WHAT THE TASK ASKS | Each line below must be printed exactly as it stands.

DATA BLOCK: Begin

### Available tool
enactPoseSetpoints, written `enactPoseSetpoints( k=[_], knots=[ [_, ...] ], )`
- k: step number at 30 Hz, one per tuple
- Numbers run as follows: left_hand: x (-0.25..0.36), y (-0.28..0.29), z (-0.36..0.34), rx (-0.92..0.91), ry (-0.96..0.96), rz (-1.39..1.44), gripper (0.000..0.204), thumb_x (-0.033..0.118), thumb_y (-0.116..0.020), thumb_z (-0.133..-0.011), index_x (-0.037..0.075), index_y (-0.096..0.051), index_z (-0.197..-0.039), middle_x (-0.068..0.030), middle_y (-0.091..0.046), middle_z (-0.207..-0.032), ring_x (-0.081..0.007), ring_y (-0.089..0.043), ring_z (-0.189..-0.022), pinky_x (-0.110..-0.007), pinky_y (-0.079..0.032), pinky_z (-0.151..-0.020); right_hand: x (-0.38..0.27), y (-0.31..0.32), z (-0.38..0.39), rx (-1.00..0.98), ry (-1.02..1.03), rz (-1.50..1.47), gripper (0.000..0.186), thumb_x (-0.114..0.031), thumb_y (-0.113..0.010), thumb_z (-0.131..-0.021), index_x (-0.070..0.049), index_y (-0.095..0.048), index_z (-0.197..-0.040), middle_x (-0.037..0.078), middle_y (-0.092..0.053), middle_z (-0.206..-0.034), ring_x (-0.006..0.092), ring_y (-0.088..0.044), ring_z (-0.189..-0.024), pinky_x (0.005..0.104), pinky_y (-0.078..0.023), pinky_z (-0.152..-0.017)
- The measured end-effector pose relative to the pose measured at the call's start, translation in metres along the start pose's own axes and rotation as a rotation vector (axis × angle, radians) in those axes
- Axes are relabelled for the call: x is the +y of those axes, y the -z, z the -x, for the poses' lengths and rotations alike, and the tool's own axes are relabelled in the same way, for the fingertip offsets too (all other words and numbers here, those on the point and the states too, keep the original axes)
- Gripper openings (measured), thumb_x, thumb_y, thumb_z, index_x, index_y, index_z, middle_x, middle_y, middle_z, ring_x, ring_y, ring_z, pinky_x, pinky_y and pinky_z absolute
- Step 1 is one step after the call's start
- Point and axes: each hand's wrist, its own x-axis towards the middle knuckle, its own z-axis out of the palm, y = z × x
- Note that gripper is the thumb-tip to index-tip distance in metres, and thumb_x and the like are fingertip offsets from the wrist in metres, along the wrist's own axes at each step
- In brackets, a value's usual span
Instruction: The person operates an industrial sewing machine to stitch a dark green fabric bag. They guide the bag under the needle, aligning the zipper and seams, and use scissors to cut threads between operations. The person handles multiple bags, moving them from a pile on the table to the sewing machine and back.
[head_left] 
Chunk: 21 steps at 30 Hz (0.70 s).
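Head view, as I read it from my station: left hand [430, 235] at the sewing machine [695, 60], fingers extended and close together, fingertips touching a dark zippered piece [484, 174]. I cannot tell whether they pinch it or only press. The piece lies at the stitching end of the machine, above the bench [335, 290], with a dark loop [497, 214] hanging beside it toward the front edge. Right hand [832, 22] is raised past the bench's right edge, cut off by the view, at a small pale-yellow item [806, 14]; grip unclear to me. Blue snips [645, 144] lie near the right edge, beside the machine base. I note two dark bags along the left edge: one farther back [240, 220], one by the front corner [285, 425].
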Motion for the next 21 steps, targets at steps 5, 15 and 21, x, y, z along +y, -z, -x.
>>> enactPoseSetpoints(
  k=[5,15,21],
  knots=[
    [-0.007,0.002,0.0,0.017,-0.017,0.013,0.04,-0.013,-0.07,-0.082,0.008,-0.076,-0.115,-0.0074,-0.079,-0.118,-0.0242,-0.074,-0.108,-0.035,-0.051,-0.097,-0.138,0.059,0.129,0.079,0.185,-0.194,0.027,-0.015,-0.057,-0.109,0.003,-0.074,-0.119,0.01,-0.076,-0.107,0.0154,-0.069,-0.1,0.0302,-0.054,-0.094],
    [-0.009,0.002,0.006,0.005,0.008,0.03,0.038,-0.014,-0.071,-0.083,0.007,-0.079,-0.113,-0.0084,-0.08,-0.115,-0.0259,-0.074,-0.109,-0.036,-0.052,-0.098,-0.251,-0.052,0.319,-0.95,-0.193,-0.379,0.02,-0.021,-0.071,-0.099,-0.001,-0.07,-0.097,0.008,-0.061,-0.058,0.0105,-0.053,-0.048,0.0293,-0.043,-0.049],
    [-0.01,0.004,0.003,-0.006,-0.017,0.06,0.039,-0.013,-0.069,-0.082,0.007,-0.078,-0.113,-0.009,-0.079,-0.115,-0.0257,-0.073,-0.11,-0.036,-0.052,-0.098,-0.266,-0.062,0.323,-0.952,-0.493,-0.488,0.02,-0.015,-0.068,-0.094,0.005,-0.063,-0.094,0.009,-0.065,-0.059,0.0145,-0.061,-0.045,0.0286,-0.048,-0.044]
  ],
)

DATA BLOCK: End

OUTPUT |
### Available tool
enactPoseSetpoints, written `enactPoseSetpoints( k=[_], knots=[ [_, ...] ], )`
- k: step number at 30 Hz, one per tuple
- Numbers run as follows: left_hand: x (-0.25..0.36), y (-0.28..0.29), z (-0.36..0.34), rx (-0.92..0.91), ry (-0.96..0.96), rz (-1.39..1.44), gripper (0.000..0.204), thumb_x (-0.033..0.118), thumb_y (-0.116..0.020), thumb_z (-0.133..-0.011), index_x (-0.037..0.075), index_y (-0.096..0.051), index_z (-0.197..-0.039), middle_x (-0.068..0.030), middle_y (-0.091..0.046), middle_z (-0.207..-0.032), ring_x (-0.081..0.007), ring_y (-0.089..0.043), ring_z (-0.189..-0.022), pinky_x (-0.110..-0.007), pinky_y (-0.079..0.032), pinky_z (-0.151..-0.020); right_hand: x (-0.38..0.27), y (-0.31..0.32), z (-0.38..0.39), rx (-1.00..0.98), ry (-1.02..1.03), rz (-1.50..1.47), gripper (0.000..0.186), thumb_x (-0.114..0.031), thumb_y (-0.113..0.010), thumb_z (-0.131..-0.021), index_x (-0.070..0.049), index_y (-0.095..0.048), index_z (-0.197..-0.040), middle_x (-0.037..0.078), middle_y (-0.092..0.053), middle_z (-0.206..-0.034), ring_x (-0.006..0.092), ring_y (-0.088..0.044), ring_z (-0.189..-0.024), pinky_x (0.005..0.104), pinky_y (-0.078..0.023), pinky_z (-0.152..-0.017)
- The measured end-effector pose relative to the pose measured at the call's start, translation in metres along the start pose's own axes and rotation as a rotation vector (axis × angle, radians) in those axes
- Axes are relabelled for the call: x is the +y of those axes, y the -z, z the -x, for the poses' lengths and rotations alike, and the tool's own axes are relabelled in the same way, for the fingertip offsets too (all other words and numbers here, those on the point and the states too, keep the original axes)
- Gripper openings (measured), thumb_x, thumb_y, thumb_z, index_x, index_y, index_z, middle_x, middle_y, middle_z, ring_x, ring_y, ring_z, pinky_x, pinky_y and pinky_z absolute
- Step 1 is one step after the call's start
- Point and axes: each hand's wrist, its own x-axis towards the middle knuckle, its own z-axis out of the palm, y = z × x
- Note that gripper is the thumb-tip to index-tip distance in metres, and thumb_x and the like are fingertip offsets from the wrist in metres, along the wrist's own axes at each step
- In brackets, a value's usual span
Instruction: The person operates an industrial sewing machine to stitch a dark green fabric bag. They guide the bag under the needle, aligning the zipper and seams, and use scissors to cut threads between operations. The person handles multiple bags, moving them from a pile on the table to the sewing machine and back.
[head_left] 
Chunk: 21 steps at 30 Hz (0.70 s).
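Head view, as I read it from my station: left hand [430, 235] at the sewing machine [695, 60], fingers extended and close together, fingertips touching a dark zippered piece [484, 174]. I cannot tell whether they pinch it or only press. The piece lies at the stitching end of the machine, above the bench [335, 290], with a dark loop [497, 214] hanging beside it toward the front edge. Right hand [832, 22] is raised past the bench's right edge, cut off by the view, at a small pale-yellow item [806, 14]; grip unclear to me. Blue snips [645, 144] lie near the right edge, beside the machine base. I note two dark bags along the left edge: one farther back [240, 220], one by the front corner [285, 425].
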Motion for the next 21 steps, targets at steps 5, 15 and 21, x, y, z along +y, -z, -x.
>>> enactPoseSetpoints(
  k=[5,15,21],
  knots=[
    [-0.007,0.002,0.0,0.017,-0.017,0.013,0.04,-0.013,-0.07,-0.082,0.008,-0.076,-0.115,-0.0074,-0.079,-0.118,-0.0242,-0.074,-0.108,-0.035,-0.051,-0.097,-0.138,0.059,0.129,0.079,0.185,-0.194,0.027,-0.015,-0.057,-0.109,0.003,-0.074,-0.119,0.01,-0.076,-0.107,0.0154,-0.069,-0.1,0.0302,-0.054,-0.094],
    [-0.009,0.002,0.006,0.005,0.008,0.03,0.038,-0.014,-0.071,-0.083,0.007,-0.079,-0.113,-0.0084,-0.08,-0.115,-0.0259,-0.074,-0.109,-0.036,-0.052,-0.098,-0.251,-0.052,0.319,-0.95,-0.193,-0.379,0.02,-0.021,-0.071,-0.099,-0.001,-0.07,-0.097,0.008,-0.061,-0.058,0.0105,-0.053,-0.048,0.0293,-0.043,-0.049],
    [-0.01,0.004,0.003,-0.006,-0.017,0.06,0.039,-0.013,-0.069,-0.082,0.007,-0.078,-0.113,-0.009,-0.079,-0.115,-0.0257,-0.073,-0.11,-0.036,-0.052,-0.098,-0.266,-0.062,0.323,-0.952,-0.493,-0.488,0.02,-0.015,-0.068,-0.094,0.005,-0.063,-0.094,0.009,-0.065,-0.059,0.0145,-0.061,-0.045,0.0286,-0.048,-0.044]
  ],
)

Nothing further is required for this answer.